Homological Algebra for Commutative Monoids

TL;DR

This paper develops a homological algebra framework for commutative monoids, exploring their structure, modules, K-theory, extensions, and homotopy theory, drawing parallels with commutative ring theory.

Contribution

It introduces homological algebra concepts to commutative monoids, including projective modules, K-theory, extensions, and model structures, extending classical algebraic tools to this setting.

Findings

Classification of projective A-sets by rank

Calculation of K_0 and K_1 groups for monoids

Description of extensions and homotopy structures for A-sets

Abstract

We first study commutative, pointed monoids providing basic definitions and results in a manner similar commutative ring theory. Included are results on chain conditions, primary decomposition as well as normalization for a special class of monoids which lead to a study monoid schemes, divisors, Picard groups and class groups. It is shown that the normalization of a monoid need not be a monoid, but possibly a monoid scheme. After giving the definition of, and basic results for, $A$-sets, we classify projective $A$-sets and show they are completely determine by their rank.

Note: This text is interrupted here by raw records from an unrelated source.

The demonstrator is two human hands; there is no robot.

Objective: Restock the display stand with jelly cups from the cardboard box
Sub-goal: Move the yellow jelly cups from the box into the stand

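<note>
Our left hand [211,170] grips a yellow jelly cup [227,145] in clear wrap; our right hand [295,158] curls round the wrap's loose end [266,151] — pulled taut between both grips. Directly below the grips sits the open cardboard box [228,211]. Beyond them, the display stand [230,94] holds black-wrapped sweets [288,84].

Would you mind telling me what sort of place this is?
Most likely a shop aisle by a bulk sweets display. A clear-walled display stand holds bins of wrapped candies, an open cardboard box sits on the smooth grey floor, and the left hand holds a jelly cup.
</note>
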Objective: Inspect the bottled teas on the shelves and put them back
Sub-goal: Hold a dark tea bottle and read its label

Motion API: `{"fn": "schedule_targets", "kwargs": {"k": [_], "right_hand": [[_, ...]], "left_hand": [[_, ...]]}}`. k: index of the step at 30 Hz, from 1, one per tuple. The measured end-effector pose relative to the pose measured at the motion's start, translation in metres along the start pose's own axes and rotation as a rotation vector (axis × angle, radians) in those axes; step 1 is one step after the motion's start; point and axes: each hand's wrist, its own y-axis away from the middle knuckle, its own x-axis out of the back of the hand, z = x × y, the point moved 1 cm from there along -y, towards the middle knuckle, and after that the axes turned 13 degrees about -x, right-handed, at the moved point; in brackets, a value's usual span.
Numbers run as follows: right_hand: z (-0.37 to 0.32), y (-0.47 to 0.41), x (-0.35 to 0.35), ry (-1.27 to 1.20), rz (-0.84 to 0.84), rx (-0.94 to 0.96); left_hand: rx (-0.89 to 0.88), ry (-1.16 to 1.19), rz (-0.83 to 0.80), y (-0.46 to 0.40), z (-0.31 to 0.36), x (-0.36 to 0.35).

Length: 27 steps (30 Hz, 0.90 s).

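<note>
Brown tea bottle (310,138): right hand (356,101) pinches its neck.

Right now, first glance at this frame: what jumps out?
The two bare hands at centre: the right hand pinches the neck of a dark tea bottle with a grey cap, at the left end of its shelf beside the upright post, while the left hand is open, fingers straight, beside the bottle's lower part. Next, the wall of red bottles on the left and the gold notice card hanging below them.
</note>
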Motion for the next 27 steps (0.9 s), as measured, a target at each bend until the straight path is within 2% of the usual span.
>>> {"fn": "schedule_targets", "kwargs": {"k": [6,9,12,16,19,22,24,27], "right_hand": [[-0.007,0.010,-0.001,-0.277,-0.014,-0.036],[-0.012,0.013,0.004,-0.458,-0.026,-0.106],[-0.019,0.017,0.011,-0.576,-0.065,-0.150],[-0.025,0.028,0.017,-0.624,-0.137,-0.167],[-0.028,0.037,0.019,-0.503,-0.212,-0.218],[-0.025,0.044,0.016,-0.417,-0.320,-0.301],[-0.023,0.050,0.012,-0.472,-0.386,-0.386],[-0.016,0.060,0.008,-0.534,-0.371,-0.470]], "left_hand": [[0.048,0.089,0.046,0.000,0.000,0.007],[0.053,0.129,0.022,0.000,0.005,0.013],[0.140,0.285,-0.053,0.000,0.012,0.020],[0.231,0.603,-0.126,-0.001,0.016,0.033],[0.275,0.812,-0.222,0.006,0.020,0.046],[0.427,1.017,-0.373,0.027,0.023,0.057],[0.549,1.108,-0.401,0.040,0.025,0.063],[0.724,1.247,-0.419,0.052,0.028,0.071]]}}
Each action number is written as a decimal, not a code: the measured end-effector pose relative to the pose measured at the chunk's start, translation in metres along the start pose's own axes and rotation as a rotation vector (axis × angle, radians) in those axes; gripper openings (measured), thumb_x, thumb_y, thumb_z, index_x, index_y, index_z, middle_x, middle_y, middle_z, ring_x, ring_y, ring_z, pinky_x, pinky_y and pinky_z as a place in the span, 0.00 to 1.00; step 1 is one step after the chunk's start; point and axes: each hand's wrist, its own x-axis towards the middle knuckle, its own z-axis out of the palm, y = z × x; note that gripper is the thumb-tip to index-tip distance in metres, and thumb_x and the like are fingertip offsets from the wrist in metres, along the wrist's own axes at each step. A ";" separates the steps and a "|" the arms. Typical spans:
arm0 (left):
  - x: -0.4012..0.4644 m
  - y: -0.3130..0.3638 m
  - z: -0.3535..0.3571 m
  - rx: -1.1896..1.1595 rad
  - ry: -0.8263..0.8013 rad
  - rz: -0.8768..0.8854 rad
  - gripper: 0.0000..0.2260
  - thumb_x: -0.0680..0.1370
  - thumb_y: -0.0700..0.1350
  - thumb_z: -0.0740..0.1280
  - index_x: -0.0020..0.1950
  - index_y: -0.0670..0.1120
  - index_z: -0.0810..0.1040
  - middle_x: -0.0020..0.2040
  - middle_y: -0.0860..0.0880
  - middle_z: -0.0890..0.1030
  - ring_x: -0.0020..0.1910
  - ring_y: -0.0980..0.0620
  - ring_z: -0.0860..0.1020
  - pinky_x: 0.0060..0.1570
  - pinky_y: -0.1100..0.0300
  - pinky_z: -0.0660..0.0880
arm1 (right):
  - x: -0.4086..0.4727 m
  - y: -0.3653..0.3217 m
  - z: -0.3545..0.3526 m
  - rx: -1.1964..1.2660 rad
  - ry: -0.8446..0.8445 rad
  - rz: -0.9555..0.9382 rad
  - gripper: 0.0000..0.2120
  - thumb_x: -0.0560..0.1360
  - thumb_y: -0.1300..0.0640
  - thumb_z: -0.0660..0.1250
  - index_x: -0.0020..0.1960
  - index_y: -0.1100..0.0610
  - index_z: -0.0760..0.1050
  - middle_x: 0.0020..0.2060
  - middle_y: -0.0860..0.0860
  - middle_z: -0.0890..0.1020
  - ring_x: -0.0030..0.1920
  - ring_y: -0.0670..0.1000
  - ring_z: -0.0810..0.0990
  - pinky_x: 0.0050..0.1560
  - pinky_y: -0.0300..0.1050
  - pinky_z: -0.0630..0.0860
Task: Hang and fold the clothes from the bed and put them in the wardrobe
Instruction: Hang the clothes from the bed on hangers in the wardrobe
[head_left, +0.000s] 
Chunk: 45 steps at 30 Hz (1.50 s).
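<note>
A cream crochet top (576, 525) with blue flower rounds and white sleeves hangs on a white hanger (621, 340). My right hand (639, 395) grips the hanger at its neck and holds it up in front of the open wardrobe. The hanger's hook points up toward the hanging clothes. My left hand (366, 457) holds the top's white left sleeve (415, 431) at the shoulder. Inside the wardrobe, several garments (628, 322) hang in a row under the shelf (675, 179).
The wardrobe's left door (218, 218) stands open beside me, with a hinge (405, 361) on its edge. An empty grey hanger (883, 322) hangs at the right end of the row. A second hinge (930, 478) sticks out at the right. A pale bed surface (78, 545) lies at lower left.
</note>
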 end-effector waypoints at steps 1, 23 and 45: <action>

Subsequently, for a monoid $A$, we compute $K_0$ and $K_1$ and prove the Devissage Theorem for $G_0$. With the definition of short exact sequence for $A$-sets in hand, we describe the set $Ext(X,Y)$ of extensions for $A$-sets $X,Y$ and classify the set of square-zero extensions of a monoid $A$ by an $A$-set $X$ using the Hochschild cosimplicial set. We also examine the projective model structure on simplicial $A$-sets showcasing the difficulties involved in computing homotopy groups as well as determining the derived category for a monoid. The author defines the category $\operatorname{Da}(\mathcal{C})$ of double-arrow complexes for a class of non-abelian categories $\mathcal{C}$ and, in the case of $A$-sets, shows an adjunction with the category of simplicial $A$-sets.